Bicarbonate Fixation and Malate Compartmentation in Relation to Salt-induced Stoichiometric Synthesis of Organic Acid

Abstract

The relationship of malate synthesis to K(+) absorption from solutions of K(2)SO(4) and KHCO(3) was compared in nonvacuolate barley (Hordeum vulgare) root tips and whole excised roots. The comparison has permitted separation of the process which evokes organic acid synthesis from that which leads to stoichiometry between net acid equivalents formed and excess K(+) absorbed from K(2)SO(4), on the one hand, and total K(+) absorbed from KHCO(3), on the other. Both in tips and in roots K(+) uptake from 20 mN salt solution exceeds malate synthesis in the first hour. In vacuolate roots the expected stoichiometry is achieved with time. When root tips are transferred to dilute CaSO(4), malate is rapidly metabolized, and K(+) is lost to the solution. By contrast, in excised whole roots the malate level remains unchanged, the salt-induced organic acid presumably being retained in the vacuole. In excised roots malonate leads to a marked drop in malate levels in untreated roots as well as in roots which have experienced salt-induced net malate synthesis.
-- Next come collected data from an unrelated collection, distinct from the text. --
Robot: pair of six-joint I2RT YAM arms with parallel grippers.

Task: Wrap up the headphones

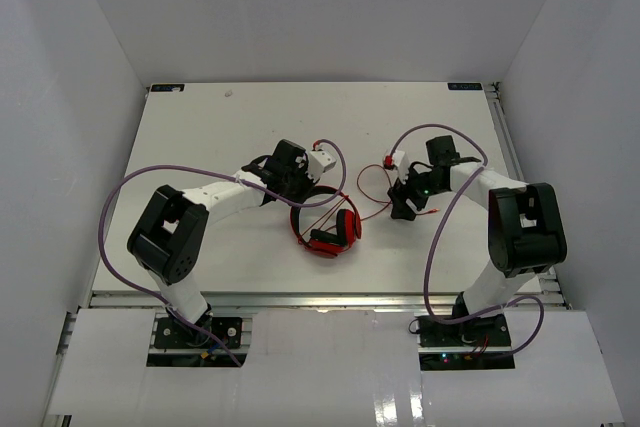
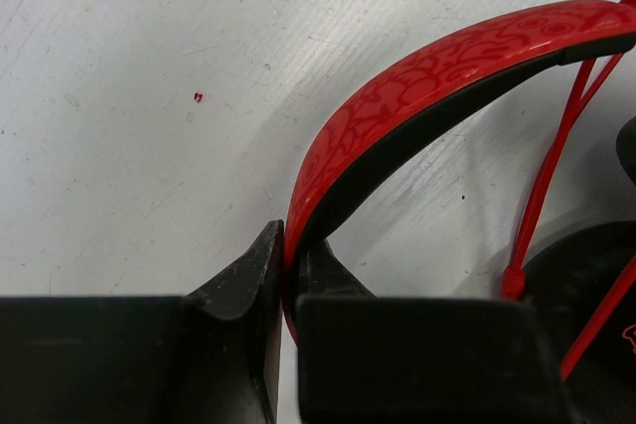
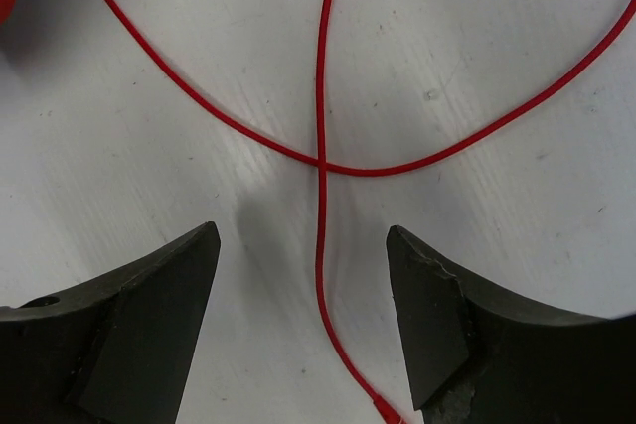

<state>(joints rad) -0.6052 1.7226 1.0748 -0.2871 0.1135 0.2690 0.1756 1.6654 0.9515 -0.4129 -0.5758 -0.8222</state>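
Note:
The red headphones (image 1: 328, 230) lie at the middle of the table, ear cups toward the near side. My left gripper (image 1: 297, 204) is shut on the headband (image 2: 437, 76), whose red strip is pinched between the jaws (image 2: 288, 257). A black ear pad (image 2: 586, 285) and a stretch of thin red cable (image 2: 545, 186) show to the right of them. To the right, my right gripper (image 1: 405, 205) stands open just above the table. The cable (image 3: 320, 245) runs between its fingers without touching them, and crosses itself just ahead. The plug end (image 3: 388, 412) lies by the right finger.
Thick purple robot cables (image 1: 115, 207) (image 1: 440, 237) arc over both arms. White walls close the table in at the back and on both sides. The table's near edge (image 1: 320, 295) runs just behind the arm bases.

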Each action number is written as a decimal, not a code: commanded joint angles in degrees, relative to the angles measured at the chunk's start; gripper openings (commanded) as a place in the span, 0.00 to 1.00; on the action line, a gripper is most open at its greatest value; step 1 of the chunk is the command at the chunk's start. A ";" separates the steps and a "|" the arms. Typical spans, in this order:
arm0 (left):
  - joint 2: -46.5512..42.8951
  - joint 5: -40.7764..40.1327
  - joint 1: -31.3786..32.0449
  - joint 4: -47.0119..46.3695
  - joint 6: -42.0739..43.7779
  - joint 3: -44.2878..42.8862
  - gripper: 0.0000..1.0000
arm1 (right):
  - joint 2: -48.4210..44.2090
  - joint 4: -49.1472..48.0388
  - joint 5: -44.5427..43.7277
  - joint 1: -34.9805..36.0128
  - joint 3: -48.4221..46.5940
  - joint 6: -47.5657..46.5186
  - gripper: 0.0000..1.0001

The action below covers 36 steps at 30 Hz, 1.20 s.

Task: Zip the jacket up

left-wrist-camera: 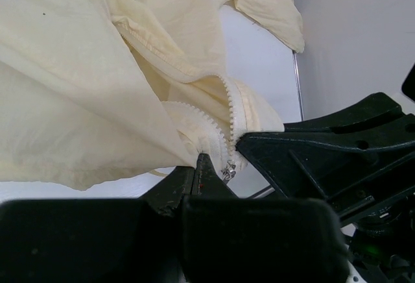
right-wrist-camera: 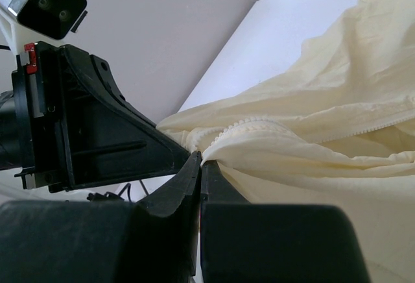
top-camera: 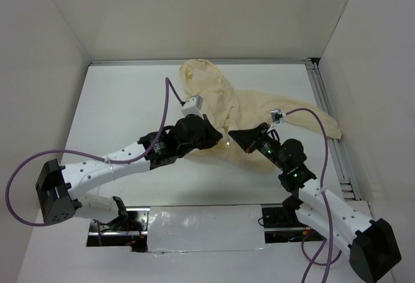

In consequence, it is contended that malonate makes available normally sequestered vacuolar malate.The general hypothesis is offered that the bicarbonate level of the cytoplasm controls organic acid synthesis by phosphoenolpyruvate carboxylase, and that the cytoplasmic bicarbonate level is raised either by exchange of cytoplasmic H(+) for external cation, or by bicarbonate absorption directly. Stoichiometry, in turn, is achieved by the accumulation in the vacuole of the double salt of malate.